İnfluenza aşılamasında dikkat edilecek noktalar: 

 1. Aşı olası influenza sezonundan önce eylül-kasım aylarında yapılmalıdır.
 2. Diğer aşılarla (pnömokok, MMR, Hemofilus influenza B ve OPV) birlikte yapılabilir, ancak farklı bölgelerden kas içine uygulanmalıdır.
 3. Aşı dokuz yaşından küçüklere bir ay ara ile iki doz yapılmalıdır.
 Emziren anneler aşı olabilir.
 Aşının yapılmaması gereken durumlar:
 1. Altı aydan küçük bebeklere,
 2. Yumurta alerjisi olanlara,
 3. Yüksek ateşi olan erişkinlere aşı uygulanmamalıdır.
 Aşı uygulamasından sonraki 6-12 saatte ateş, halsizlik ve kas ağrısı gibi yan etkiler olabilir. Yan etkiler 1-2 gün sürer, ender olarak aşırı duyarlılık reaksiyonları görülebilir. 

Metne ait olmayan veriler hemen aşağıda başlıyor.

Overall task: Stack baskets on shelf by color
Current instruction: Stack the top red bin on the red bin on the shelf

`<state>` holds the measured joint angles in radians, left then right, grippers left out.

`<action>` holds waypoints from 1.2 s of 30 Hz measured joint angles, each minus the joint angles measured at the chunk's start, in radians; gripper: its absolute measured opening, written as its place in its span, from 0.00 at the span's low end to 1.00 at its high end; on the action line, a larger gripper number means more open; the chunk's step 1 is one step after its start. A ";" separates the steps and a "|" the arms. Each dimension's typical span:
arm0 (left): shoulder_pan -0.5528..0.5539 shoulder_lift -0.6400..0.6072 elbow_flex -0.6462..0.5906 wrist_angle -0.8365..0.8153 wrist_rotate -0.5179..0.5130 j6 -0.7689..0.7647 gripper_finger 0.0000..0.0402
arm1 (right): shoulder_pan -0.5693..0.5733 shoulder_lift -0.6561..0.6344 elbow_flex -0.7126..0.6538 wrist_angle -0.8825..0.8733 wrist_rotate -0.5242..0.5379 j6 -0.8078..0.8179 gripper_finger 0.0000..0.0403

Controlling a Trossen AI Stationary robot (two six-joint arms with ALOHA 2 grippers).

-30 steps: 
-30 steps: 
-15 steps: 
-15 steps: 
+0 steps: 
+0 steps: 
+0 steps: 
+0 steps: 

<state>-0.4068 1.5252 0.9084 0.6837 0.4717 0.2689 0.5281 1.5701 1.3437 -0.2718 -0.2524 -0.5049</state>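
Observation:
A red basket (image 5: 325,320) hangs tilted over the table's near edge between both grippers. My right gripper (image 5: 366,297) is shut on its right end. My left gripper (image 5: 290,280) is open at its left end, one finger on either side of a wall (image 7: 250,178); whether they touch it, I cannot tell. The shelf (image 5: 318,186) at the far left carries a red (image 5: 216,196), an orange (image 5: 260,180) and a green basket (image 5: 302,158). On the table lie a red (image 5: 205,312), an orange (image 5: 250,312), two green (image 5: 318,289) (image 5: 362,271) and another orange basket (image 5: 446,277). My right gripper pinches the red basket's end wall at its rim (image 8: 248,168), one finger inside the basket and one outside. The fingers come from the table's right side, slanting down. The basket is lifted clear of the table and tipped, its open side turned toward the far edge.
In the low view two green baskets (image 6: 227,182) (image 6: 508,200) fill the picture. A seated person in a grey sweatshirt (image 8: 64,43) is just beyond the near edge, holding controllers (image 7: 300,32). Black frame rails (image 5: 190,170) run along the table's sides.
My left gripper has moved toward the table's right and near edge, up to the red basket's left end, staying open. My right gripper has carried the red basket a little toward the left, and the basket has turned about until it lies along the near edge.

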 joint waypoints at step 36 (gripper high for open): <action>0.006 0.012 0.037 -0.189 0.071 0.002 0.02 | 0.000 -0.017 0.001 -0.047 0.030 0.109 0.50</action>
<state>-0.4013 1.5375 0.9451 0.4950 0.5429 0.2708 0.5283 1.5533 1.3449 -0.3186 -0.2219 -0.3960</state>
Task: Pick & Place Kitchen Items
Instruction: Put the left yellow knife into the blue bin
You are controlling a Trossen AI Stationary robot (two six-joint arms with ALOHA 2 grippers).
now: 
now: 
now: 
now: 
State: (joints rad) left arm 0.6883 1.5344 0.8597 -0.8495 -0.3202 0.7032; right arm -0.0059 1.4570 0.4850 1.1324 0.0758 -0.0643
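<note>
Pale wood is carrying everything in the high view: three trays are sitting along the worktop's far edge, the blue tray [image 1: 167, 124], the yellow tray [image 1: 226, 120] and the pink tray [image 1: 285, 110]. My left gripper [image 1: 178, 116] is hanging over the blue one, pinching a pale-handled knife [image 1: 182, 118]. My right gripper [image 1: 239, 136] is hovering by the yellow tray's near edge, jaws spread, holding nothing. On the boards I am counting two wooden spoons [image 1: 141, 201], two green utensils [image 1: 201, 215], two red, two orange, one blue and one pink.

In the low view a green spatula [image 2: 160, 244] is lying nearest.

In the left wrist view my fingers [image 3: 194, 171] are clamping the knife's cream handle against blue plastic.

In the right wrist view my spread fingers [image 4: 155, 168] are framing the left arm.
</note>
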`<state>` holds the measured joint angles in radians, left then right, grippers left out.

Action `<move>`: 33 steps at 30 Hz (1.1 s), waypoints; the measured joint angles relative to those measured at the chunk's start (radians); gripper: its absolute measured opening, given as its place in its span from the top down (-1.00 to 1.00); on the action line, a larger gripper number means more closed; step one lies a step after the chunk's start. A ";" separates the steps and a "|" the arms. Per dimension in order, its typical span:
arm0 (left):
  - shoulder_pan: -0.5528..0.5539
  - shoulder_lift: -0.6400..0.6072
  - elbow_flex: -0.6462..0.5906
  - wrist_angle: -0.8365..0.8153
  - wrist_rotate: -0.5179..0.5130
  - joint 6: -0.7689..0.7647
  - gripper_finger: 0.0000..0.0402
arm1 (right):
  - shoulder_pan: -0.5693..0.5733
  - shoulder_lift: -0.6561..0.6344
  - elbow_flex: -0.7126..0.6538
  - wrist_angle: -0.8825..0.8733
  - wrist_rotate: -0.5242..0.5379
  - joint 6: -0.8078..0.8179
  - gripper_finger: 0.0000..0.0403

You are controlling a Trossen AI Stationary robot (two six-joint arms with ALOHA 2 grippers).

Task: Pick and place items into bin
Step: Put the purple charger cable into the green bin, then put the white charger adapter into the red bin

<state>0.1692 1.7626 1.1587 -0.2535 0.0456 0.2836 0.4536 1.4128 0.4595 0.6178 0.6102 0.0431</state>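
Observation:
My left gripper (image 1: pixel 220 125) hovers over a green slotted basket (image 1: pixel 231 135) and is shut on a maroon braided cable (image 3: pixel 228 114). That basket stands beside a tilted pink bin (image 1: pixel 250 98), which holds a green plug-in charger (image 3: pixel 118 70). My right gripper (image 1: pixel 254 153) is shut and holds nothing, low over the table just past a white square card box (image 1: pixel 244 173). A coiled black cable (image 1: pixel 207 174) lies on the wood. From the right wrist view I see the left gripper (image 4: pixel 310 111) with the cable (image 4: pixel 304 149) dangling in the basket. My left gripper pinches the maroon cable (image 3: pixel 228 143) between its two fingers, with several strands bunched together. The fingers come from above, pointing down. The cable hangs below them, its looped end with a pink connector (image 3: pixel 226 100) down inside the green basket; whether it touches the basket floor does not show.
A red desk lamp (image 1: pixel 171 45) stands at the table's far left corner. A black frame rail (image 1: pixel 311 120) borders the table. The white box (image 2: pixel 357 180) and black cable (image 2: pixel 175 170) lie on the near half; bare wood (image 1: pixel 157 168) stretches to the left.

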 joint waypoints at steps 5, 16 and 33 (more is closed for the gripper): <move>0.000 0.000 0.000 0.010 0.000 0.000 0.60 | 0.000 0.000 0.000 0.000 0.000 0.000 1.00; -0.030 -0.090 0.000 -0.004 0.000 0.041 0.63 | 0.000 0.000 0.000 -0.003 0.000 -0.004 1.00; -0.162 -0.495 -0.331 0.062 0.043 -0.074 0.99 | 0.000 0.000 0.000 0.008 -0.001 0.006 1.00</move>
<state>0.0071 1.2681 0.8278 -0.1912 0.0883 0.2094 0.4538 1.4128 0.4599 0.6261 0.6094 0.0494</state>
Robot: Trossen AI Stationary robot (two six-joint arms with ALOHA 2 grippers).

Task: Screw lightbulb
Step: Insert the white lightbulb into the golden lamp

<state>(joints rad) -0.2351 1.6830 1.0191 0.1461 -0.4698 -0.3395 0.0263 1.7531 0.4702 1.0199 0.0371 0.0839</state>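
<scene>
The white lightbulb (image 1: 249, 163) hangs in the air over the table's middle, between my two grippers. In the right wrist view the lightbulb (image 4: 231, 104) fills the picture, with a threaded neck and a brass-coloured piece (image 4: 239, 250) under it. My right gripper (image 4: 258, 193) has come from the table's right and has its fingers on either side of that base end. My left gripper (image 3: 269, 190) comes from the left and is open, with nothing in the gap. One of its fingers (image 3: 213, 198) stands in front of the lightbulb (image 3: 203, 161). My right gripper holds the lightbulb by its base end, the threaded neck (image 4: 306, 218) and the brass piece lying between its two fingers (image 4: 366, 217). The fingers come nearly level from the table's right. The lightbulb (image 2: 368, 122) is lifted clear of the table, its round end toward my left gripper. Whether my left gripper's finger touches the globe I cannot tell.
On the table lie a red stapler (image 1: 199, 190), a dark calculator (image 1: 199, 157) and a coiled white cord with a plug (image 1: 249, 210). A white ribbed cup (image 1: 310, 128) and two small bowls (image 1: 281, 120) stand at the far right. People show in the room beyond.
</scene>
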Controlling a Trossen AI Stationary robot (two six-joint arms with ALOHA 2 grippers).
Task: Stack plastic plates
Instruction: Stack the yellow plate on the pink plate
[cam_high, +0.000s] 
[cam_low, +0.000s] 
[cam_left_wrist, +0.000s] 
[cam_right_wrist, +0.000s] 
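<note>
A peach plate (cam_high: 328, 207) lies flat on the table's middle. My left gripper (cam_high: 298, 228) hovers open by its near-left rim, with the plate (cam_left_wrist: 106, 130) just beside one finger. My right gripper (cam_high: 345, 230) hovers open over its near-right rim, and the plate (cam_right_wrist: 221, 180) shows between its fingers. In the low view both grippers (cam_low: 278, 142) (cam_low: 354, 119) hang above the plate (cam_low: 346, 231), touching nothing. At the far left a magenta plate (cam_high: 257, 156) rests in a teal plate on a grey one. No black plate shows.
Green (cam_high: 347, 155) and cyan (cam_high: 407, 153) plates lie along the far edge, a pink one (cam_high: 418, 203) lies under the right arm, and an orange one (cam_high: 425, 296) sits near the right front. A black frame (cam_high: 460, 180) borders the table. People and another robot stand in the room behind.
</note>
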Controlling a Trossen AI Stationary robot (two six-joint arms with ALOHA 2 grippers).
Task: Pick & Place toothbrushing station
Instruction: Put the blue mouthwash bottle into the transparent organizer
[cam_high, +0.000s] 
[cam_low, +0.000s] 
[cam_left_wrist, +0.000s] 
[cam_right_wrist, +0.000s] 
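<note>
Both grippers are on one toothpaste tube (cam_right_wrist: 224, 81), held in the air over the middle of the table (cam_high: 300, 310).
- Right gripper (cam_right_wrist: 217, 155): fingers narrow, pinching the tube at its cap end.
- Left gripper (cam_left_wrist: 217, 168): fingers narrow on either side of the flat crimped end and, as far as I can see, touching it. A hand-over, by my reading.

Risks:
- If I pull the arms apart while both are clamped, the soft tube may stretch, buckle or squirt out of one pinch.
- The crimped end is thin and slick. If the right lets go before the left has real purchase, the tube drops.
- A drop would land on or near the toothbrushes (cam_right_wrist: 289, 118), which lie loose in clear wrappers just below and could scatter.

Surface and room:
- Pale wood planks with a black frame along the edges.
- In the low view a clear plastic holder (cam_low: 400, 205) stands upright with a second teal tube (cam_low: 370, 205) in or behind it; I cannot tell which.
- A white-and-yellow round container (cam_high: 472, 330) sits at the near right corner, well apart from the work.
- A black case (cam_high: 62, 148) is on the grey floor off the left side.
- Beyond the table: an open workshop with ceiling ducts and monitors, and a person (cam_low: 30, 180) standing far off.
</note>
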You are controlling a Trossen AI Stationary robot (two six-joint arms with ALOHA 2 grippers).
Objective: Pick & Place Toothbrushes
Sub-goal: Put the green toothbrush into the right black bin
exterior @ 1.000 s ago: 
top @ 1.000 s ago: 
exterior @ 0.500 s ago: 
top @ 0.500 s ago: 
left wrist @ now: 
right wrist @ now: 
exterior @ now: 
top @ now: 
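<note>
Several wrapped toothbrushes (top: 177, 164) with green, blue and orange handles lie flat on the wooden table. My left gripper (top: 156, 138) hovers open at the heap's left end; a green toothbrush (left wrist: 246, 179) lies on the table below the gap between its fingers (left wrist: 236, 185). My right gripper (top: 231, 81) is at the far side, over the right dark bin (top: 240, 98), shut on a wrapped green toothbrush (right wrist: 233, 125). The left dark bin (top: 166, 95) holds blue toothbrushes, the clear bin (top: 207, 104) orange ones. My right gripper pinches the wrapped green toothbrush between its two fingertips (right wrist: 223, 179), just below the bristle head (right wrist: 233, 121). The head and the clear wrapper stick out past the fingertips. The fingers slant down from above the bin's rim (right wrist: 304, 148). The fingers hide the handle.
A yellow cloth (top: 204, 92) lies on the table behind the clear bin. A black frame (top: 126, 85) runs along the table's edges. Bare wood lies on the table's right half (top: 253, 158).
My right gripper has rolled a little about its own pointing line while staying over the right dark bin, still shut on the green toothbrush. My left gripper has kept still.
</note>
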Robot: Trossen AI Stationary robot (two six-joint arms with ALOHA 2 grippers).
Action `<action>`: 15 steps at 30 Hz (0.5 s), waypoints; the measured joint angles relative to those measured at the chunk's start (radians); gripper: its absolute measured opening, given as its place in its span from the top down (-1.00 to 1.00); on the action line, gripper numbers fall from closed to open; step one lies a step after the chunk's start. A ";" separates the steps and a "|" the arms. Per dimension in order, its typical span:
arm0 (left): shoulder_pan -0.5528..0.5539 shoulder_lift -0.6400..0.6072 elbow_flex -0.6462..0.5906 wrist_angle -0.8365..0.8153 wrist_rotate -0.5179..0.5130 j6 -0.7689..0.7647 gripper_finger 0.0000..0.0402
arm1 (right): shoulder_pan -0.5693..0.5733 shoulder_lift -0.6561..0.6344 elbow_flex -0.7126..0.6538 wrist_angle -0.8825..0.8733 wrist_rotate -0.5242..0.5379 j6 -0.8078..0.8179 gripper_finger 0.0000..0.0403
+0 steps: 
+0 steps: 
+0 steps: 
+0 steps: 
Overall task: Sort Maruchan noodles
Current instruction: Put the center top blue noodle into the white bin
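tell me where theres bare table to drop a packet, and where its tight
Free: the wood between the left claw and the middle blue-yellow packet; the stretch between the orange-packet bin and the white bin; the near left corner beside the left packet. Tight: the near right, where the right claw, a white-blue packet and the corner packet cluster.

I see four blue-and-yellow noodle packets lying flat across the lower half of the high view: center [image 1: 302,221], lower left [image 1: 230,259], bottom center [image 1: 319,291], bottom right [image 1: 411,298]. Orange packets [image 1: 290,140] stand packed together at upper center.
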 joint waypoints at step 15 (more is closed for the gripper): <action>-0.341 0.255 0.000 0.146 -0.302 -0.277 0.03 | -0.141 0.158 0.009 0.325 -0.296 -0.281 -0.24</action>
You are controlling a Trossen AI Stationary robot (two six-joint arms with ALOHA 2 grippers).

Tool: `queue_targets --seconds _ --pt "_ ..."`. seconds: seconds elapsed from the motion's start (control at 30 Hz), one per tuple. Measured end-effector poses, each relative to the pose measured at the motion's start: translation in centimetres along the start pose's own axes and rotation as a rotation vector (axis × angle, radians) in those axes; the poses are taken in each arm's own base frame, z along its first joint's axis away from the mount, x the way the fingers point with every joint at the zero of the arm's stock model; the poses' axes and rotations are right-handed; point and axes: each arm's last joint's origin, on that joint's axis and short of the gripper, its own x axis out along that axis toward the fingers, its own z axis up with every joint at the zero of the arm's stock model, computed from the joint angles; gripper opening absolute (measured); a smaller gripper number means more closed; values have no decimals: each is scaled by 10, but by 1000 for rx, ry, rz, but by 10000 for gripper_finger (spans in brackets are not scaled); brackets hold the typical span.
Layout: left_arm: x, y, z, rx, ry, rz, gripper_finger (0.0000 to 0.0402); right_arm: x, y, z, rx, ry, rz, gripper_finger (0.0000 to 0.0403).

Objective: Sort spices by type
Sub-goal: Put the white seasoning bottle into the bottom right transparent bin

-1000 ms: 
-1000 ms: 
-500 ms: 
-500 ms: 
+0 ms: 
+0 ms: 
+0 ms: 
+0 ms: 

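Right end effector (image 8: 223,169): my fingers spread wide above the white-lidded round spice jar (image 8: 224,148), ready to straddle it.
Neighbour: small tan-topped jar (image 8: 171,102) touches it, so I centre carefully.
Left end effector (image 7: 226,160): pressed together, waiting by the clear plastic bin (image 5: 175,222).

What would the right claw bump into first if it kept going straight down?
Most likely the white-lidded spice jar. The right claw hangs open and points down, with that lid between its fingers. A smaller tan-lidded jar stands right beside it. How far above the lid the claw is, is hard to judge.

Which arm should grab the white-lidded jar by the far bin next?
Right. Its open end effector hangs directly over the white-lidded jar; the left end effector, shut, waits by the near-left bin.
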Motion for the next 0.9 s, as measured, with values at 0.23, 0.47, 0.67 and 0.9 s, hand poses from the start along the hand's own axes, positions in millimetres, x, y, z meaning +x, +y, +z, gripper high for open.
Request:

2. İlaçlı Koruma: Virüs replikasyonunu yavaşlatan Amantadin ve Rimantadin ilaçla korumada kullanılmaktadır. İlaçla koruma epidemiden önce ya da sırasında, bağışıklama yapılmamış ve riskli gruplara yönelik olarak uygulanır ve hastalığı %70-90 olasılıkla önler. Bulaştan sonraki 48 saat içinde uygulanmasının hastalığın bulgularının şiddetini azalttığı belirtilmektedir.. 

İlaçla Koruma Uygulanacak kişiler: 
 1. Aşılanmamış ancak hastalığı çok ağır geçirebileceği düşünülenlere,
 2. Riskli gruba bakım verenlere,
 3. İmmün yetmezliği olanlara,
 4. Aşıya alerjisi olanlara,
 5. Salgın kuşkusu olduğunda toplu yaşanan yerlerde yaşayanlara uygulanır.


Önlemler

 -Hasta hayvanlarla veya H5N1 (Kuş Gribi) virusu ile enfekte olduğu saptanmış insanlarla temas edenler el hijyenine dikkat etmesi,
  -Ölü veya hasta hayvanlarla temas edilmemesi,

  -Hasta kişinin kullandığı tabak, çatal ve kaşık gibi eşyalarının ortak
kullanılmaması, 

  -Yüzyüze yakın temastan kaçınılması ve bakım veren kişinin maske
kullanması,

  -Yumurta ve tavuk etlerinin iyice pişirilmesi hastalıktan korunmaya
yardım eder.
  -H1N1 virüsü (Domuz Gribi) ile enfekte kişiler evde ıstırahat etmeli,
  -Maske kullanmalı,

  -Direkt temastan kaçınılmalı,
  -Kişisel hijyen kurallara dikkat edilmelidir.
  -Aşı, 9 yaşın altında ve bağışıklık sisteminde yetersizlik olanlara, en az 3
hafta ara ile iki doz, 10 yaş ve üzerinde ise tek doz olarak uygulanmaktadır.
  Hastalığı geçirenlere aşıyı yaptırmanın herhangi bir zararı olmadığı gibi ek bir yararı da bulunmamaktadır.